Segment Open

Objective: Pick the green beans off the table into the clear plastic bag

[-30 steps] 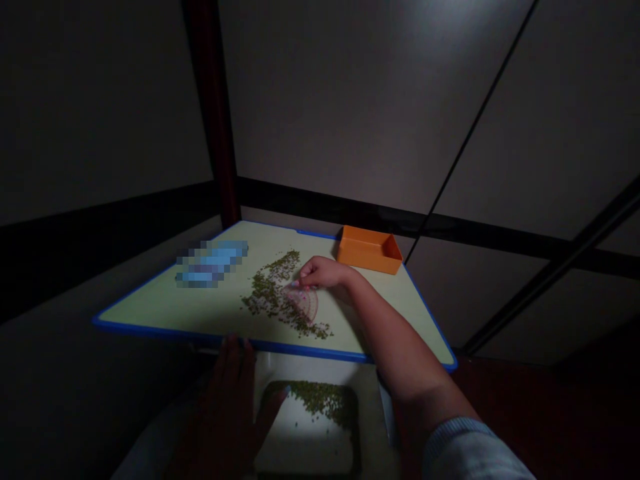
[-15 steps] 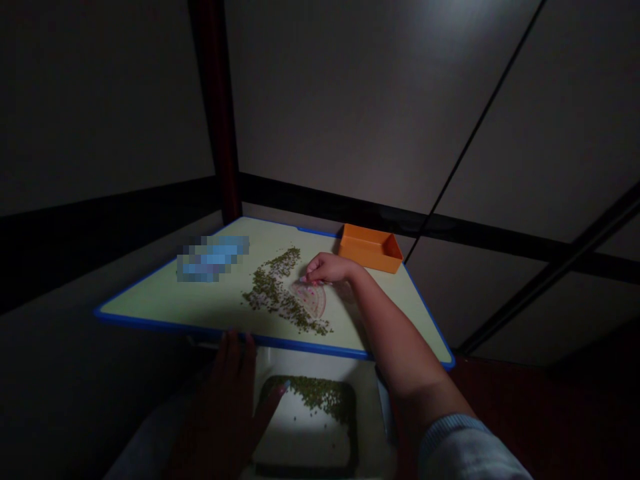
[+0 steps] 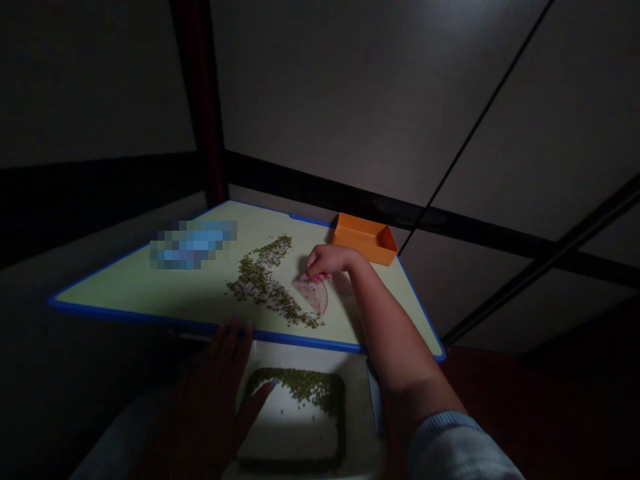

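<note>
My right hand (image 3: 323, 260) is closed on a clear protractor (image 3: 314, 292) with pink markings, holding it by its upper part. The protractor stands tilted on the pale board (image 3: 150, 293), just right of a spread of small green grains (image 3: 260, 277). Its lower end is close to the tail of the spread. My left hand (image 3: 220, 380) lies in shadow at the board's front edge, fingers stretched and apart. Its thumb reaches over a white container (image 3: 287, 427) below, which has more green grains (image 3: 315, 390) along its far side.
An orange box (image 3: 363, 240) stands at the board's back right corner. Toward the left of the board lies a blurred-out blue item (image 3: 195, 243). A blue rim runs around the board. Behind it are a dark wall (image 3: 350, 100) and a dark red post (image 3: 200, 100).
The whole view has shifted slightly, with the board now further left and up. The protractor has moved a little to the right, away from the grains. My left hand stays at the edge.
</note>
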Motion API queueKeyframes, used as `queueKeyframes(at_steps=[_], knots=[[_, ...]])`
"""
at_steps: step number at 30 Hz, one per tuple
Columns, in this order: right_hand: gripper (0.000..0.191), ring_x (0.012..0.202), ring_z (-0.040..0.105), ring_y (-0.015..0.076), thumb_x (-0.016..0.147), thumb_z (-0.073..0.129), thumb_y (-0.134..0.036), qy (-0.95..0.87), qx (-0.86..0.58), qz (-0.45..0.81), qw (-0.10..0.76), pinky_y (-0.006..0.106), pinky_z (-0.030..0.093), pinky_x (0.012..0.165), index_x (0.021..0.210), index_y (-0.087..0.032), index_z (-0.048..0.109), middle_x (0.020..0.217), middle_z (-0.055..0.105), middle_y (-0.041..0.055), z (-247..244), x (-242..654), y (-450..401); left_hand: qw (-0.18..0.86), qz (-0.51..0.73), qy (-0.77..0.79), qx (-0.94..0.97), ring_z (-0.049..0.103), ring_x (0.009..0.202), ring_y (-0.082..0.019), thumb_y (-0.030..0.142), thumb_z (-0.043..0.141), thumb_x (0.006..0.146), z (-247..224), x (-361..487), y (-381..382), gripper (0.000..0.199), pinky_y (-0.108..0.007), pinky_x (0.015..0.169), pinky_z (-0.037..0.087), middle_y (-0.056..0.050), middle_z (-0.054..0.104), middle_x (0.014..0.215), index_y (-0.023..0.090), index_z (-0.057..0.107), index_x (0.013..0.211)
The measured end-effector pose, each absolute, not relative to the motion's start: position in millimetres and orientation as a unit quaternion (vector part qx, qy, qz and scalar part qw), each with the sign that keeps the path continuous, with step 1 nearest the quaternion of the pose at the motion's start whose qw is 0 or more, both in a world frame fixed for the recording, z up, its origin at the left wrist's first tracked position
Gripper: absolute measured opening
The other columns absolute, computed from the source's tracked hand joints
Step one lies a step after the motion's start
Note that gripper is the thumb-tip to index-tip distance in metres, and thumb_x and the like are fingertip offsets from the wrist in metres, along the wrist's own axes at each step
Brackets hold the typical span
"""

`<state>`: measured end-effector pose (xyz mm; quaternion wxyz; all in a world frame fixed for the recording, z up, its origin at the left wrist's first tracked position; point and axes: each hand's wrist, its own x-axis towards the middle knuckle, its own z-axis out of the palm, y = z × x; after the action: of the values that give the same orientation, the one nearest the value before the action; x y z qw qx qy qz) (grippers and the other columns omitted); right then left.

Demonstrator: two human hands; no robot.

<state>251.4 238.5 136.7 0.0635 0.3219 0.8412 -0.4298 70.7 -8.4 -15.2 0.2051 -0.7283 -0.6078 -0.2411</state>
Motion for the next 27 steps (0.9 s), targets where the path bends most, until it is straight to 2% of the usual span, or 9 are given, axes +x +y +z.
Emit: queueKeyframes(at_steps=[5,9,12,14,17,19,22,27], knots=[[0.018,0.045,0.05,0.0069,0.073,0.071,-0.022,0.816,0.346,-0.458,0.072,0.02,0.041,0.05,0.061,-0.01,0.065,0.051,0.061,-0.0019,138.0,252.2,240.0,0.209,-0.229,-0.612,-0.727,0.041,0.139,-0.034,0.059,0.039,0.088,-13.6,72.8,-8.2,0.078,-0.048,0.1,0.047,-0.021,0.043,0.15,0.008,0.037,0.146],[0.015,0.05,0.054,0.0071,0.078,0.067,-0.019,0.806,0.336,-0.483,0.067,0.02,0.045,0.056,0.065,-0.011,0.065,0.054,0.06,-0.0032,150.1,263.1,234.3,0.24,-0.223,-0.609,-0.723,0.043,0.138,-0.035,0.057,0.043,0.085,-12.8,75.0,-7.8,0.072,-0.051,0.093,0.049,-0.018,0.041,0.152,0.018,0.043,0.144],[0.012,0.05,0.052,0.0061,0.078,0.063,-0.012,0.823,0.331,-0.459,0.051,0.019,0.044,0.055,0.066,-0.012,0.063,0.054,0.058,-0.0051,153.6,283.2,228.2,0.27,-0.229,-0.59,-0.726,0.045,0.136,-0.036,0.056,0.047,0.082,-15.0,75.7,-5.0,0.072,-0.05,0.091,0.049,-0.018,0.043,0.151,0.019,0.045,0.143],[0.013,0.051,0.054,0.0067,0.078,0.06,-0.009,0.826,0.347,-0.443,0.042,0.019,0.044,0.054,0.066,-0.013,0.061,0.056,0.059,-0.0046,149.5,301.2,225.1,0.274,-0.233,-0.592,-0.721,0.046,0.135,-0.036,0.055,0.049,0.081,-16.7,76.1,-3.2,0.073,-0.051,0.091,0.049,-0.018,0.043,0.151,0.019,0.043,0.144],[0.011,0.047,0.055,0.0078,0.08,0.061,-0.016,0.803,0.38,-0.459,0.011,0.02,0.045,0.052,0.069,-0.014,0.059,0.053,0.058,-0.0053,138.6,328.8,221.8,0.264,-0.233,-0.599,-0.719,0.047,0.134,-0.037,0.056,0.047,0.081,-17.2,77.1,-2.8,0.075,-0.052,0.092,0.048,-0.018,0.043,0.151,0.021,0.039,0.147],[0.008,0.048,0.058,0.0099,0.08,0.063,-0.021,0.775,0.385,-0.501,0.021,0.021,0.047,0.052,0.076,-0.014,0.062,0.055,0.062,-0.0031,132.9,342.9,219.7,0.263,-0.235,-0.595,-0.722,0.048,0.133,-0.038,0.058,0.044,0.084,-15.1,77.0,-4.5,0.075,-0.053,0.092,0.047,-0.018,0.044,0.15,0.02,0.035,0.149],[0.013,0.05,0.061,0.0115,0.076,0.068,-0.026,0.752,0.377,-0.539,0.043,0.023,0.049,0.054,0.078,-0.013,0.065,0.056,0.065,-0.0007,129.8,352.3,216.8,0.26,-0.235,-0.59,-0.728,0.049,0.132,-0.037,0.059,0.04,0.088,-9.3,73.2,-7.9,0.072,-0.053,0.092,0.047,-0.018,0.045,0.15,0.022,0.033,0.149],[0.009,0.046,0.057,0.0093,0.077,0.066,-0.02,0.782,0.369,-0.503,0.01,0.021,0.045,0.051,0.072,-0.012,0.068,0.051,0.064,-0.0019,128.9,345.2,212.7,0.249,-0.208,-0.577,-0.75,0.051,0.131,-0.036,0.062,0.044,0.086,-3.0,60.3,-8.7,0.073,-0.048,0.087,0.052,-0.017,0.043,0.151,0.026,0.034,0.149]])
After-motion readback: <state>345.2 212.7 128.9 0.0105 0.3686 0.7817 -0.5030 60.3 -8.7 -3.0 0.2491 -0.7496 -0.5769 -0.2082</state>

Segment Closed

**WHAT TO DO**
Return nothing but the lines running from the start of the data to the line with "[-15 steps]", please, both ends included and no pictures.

**WRITTEN SOLUTION**
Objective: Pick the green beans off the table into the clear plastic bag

[-30 steps] 
[-15 steps] 

Nothing else is needed to complete this exercise.